Everything from the first line of the material below through the line containing "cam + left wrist" must be retyped exactly, and nothing past it.

┌──

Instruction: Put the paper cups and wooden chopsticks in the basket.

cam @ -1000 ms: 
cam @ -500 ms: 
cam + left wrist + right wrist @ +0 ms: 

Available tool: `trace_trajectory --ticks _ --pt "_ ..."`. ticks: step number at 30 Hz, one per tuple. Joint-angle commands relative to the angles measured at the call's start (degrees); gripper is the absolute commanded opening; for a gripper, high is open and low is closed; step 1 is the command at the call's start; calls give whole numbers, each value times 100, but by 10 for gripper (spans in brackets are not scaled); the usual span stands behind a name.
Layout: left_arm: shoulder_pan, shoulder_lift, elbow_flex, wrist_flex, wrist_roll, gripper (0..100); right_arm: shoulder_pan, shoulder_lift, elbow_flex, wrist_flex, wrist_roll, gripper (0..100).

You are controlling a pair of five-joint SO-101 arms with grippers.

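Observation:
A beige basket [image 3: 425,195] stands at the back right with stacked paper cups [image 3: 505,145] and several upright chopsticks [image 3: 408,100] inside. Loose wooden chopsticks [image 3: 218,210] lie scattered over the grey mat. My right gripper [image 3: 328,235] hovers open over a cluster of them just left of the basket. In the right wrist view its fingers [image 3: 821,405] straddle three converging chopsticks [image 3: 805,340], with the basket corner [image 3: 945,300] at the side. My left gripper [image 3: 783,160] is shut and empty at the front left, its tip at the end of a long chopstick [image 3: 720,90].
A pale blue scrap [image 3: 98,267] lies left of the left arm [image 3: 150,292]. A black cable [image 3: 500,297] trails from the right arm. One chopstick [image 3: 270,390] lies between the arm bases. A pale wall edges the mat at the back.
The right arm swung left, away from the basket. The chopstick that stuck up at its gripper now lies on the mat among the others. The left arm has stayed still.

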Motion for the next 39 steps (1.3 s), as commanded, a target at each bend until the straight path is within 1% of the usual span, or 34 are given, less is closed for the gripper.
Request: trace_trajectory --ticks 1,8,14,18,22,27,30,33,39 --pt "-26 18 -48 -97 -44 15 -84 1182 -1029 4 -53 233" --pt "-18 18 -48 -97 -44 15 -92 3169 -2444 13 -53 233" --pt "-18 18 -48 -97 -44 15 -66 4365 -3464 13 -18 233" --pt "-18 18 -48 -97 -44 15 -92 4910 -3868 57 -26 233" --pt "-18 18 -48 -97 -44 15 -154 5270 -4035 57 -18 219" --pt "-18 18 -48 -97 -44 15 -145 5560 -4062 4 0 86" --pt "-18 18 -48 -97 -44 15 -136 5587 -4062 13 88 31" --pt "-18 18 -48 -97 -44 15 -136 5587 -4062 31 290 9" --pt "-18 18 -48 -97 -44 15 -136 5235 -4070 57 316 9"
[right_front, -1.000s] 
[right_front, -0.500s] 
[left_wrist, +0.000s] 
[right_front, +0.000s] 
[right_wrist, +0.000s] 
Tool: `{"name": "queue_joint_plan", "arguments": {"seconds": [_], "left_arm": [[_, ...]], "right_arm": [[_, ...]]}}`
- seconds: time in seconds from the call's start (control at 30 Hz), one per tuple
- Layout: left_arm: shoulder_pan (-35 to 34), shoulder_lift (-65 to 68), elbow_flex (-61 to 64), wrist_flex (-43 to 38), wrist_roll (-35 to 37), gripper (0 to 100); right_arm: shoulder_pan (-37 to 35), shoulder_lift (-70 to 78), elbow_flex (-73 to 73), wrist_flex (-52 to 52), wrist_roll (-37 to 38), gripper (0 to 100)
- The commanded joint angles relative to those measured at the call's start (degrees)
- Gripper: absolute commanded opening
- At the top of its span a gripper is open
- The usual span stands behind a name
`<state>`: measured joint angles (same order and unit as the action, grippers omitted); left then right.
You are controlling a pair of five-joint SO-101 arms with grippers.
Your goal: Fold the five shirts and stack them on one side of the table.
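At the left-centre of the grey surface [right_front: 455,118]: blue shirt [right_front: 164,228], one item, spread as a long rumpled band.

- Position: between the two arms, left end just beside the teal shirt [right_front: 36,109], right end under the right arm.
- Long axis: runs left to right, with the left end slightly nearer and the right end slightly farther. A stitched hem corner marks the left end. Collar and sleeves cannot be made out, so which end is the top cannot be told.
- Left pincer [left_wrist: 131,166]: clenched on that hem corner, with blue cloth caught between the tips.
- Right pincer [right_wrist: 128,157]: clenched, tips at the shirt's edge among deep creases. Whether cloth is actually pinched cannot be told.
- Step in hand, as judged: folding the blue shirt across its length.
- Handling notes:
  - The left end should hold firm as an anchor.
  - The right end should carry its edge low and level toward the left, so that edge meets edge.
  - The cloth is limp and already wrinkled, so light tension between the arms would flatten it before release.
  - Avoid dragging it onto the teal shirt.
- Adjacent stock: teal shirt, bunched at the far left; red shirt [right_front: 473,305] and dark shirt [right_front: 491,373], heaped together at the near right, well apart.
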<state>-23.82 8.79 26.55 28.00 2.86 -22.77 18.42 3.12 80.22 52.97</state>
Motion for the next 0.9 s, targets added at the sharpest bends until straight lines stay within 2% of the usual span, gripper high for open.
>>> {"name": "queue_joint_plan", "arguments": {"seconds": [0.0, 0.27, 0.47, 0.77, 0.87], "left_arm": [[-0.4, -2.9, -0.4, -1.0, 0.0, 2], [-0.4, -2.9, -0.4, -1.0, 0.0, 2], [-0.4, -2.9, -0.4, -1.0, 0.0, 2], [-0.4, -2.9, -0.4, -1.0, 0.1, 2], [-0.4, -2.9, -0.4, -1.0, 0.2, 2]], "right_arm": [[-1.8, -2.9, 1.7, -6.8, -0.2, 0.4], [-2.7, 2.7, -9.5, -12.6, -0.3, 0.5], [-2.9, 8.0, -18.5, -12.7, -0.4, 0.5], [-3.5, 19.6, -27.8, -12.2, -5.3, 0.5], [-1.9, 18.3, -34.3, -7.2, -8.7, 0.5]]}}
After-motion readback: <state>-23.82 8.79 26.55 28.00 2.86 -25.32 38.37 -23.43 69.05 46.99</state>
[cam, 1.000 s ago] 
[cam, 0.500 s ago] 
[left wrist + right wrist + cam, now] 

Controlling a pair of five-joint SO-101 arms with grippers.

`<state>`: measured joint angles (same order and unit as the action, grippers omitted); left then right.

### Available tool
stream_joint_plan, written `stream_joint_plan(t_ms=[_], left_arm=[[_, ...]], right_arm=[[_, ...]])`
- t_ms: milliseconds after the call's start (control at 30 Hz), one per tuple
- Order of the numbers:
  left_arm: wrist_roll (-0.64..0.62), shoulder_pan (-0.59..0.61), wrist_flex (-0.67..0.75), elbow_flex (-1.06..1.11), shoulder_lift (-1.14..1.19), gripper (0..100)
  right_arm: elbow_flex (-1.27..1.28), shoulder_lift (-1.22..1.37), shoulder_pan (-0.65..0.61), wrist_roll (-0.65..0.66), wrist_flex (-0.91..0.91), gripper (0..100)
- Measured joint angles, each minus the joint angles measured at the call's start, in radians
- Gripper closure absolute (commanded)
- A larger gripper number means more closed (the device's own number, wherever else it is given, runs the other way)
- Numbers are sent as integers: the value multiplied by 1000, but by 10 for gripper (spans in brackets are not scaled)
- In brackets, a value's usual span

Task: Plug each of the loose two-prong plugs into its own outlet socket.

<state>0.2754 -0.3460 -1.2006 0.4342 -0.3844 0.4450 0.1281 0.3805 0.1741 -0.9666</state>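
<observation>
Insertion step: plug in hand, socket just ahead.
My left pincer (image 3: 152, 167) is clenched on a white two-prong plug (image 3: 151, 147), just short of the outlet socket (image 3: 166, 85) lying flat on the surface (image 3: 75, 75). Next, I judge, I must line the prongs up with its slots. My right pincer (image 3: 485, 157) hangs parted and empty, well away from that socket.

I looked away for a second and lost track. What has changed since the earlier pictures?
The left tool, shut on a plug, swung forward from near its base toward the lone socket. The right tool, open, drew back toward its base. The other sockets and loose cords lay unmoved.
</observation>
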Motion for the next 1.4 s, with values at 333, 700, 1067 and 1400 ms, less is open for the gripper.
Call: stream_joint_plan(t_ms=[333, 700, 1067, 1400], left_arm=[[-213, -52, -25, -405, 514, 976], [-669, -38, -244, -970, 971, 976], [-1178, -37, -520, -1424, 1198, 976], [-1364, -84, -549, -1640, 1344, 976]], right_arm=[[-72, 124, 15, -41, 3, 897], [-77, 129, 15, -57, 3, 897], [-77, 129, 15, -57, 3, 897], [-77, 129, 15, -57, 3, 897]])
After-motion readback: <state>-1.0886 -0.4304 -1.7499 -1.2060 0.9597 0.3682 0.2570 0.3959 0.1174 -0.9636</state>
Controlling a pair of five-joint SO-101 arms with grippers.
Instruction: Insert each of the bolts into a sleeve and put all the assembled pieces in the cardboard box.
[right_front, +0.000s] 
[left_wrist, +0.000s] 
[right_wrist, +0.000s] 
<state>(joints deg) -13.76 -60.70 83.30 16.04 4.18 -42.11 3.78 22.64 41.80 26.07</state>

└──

» Response to this task:
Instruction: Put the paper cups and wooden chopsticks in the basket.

cam @ -1000 ms: 
cam @ -500 ms: 
cam + left wrist + right wrist @ +0 ms: 

No more work is needed on this exercise.